▸ **Task prompt**:
Line by line, copy all of the data exactly.

▸ **Material provided**:
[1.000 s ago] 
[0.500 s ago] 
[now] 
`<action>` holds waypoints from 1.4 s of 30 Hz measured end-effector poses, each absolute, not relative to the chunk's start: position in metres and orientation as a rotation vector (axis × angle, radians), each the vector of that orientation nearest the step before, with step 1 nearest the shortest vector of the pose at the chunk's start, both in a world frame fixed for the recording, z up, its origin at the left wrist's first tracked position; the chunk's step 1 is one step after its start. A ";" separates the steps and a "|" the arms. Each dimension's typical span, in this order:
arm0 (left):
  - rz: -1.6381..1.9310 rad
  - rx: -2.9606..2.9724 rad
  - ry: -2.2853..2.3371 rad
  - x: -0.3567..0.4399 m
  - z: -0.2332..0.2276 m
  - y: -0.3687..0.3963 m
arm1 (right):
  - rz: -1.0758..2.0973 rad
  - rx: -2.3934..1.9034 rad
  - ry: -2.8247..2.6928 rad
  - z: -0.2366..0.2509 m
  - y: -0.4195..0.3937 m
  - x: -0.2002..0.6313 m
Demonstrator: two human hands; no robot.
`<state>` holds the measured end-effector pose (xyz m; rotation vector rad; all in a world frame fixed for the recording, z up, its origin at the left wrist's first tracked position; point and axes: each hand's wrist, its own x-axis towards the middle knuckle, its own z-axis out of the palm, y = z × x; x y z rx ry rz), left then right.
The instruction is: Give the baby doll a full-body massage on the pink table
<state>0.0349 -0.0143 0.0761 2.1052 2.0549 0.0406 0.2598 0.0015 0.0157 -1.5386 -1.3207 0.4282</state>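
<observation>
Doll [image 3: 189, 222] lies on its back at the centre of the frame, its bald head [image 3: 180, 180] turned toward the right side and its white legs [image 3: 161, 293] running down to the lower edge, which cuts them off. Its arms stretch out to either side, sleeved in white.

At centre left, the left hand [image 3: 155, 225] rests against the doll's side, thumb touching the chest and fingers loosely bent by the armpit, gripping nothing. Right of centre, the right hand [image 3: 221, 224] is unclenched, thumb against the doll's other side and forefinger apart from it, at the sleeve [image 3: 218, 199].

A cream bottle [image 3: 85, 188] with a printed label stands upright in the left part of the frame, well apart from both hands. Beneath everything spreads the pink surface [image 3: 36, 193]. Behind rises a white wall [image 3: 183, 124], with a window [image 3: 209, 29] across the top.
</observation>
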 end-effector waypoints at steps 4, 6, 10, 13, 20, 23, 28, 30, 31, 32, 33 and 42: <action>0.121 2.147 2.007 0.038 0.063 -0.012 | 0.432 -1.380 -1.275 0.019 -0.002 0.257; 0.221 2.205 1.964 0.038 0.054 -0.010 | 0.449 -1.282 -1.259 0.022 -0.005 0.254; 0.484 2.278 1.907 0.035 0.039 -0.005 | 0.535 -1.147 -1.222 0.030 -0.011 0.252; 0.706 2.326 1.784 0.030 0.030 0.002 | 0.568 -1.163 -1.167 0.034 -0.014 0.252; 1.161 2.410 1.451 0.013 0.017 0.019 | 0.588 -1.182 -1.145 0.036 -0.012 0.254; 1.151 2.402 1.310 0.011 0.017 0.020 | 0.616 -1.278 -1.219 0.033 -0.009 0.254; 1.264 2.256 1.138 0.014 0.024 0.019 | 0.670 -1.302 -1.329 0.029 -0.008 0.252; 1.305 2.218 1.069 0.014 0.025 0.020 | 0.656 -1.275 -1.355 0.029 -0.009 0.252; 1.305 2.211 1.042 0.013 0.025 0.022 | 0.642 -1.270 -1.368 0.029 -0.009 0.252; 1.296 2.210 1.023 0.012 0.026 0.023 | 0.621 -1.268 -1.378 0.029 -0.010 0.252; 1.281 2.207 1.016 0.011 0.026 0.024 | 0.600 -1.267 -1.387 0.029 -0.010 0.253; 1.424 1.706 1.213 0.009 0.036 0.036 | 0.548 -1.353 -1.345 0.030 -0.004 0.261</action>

▸ **Result for this task**:
[1.000 s ago] 
[0.500 s ago] 
[now] 
`<action>` holds waypoints from 1.4 s of 30 Hz measured end-effector poses, each absolute, not relative to the chunk's start: position in metres and orientation as a rotation vector (axis × angle, radians), each the vector of that orientation nearest the step before, with step 1 nearest the shortest vector of the pose at the chunk's start, both in a world frame fixed for the recording, z up, its origin at the left wrist's first tracked position; the chunk's step 1 is one step after its start. A ";" separates the steps and a "|" the arms. Each dimension's typical span, in this order:
arm0 (left):
  - rz: -1.6381..1.9310 rad
  - rx: -2.9606..2.9724 rad
  - ry: -2.2853..2.3371 rad
  - x: -0.3567..0.4399 m
  - z: -0.2332..0.2276 m
  - y: -0.3687..0.3963 m
arm1 (right):
  - rz: -1.0758..2.0973 rad
  - rx: -2.3934..1.9034 rad
  - ry: -2.8247..2.6928 rad
  - z: -0.2366..0.2509 m
  - y: -0.4195..0.3937 m
  - x: -0.2002..0.6313 m
Demonstrator: two human hands; no robot.
`<state>` holds the measured end-effector pose (xyz m; rotation vector rad; all in a world frame fixed for the recording, z up, its origin at the left wrist's first tracked position; point and axes: each hand's wrist, its own x-axis towards the middle knuckle, its own z-axis out of the palm, y = z × x; x y z rx ry rz), left then right.
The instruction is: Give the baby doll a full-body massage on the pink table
<state>0.0349 -0.0143 0.0761 2.1052 2.0549 0.0406 0.2598 0.0015 0.0157 -1.5386 -1.3207 0.4282</state>
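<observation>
Doll [image 3: 189, 222] lies on its back at the centre of the frame, its bald head [image 3: 180, 180] turned toward the right side and its white legs [image 3: 161, 293] running down to the lower edge, which cuts them off. Its arms stretch out to either side, sleeved in white.

At centre left, the left hand [image 3: 155, 225] rests against the doll's side, thumb touching the chest and fingers loosely bent by the armpit, gripping nothing. Right of centre, the right hand [image 3: 221, 224] is unclenched, thumb against the doll's other side and forefinger apart from it, at the sleeve [image 3: 218, 199].

A cream bottle [image 3: 85, 188] with a printed label stands upright in the left part of the frame, well apart from both hands. Beneath everything spreads the pink surface [image 3: 36, 193]. Behind rises a white wall [image 3: 183, 124], with a window [image 3: 209, 29] across the top.
</observation>
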 end-effector waypoints at steps 4, 6, 10, 13, 20, 23, 28, 30, 31, 32, 33 and 42: <action>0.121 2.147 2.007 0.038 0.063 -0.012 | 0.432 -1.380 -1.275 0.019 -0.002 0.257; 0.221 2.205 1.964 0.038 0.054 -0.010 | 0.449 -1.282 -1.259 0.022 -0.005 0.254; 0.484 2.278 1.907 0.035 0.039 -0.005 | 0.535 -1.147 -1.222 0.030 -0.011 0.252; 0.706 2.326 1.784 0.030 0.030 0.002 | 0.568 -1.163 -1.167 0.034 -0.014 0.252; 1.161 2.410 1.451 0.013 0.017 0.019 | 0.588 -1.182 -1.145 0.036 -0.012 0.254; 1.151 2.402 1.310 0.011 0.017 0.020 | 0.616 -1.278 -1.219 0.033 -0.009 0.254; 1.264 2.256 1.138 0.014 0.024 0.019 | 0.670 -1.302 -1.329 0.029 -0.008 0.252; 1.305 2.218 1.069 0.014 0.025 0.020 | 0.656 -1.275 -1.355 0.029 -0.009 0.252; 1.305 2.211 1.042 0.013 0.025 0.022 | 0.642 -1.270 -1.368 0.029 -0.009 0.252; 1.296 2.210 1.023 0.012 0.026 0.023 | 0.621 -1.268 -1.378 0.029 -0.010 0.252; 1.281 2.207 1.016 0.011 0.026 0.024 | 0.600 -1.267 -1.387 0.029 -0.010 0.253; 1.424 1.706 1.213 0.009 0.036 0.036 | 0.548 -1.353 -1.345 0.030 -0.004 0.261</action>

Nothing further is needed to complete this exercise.